§ TRY IT: Write out the records again exactly. Nothing should be dropped.

[Start of Attachment]

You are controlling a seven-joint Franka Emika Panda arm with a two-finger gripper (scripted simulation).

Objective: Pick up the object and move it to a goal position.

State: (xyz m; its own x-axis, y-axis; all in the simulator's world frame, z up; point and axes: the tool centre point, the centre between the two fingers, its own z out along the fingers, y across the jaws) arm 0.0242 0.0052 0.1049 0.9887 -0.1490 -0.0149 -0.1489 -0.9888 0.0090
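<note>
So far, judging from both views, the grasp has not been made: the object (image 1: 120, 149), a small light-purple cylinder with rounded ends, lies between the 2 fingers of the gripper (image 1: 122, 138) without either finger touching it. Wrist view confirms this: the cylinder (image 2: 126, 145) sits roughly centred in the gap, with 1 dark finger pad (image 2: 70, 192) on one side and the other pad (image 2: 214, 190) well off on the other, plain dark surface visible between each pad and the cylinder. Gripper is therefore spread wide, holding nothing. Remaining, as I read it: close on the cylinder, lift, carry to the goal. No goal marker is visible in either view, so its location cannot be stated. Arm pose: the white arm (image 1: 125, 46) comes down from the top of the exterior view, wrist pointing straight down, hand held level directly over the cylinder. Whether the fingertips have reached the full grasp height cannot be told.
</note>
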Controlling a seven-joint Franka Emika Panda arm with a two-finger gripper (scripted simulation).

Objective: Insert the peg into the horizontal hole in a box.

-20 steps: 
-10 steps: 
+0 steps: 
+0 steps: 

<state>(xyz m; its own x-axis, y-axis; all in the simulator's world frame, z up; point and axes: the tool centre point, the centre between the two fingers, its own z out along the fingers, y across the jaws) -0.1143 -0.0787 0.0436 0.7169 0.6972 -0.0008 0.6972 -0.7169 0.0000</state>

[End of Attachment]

§ ANSWER TO THIS TASK:
You are controlling a seven-joint Franka Emika Panda arm with a two-finger gripper (scripted simulation).

Objective: Pick up the object and move it to a goal position.

State: (xyz m; its own x-axis, y-axis; all in the simulator's world frame, z up; point and axes: the tool centre point, the centre between the two fingers, its own z out along the fingers, y across the jaws) arm 0.0242 0.0052 0.1049 0.9887 -0.1490 -0.0149 -0.1489 -0.9888 0.0090
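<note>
So far, judging from both views, the grasp has not been made: the object (image 1: 120, 149), a small light-purple cylinder with rounded ends, lies between the 2 fingers of the gripper (image 1: 122, 138) without either finger touching it. Wrist view confirms this: the cylinder (image 2: 126, 145) sits roughly centred in the gap, with 1 dark finger pad (image 2: 70, 192) on one side and the other pad (image 2: 214, 190) well off on the other, plain dark surface visible between each pad and the cylinder. Gripper is therefore spread wide, holding nothing. Remaining, as I read it: close on the cylinder, lift, carry to the goal. No goal marker is visible in either view, so its location cannot be stated. Arm pose: the white arm (image 1: 125, 46) comes down from the top of the exterior view, wrist pointing straight down, hand held level directly over the cylinder. Whether the fingertips have reached the full grasp height cannot be told.
</note>
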Controlling a seven-joint Franka Emika Panda arm with a two-finger gripper (scripted simulation).

Objective: Insert the peg into the horizontal hole in a box.

-20 steps: 
-10 steps: 
+0 steps: 
+0 steps: 

<state>(xyz m; its own x-axis, y-axis; all in the simulator's world frame, z up; point and axes: the tool centre point, the centre between the two fingers, its own z out along the fingers, y across the jaws) -0.1143 -0.0787 0.0436 0.7169 0.6972 -0.0008 0.6972 -0.7169 0.0000</state>

The complete answer has been presented.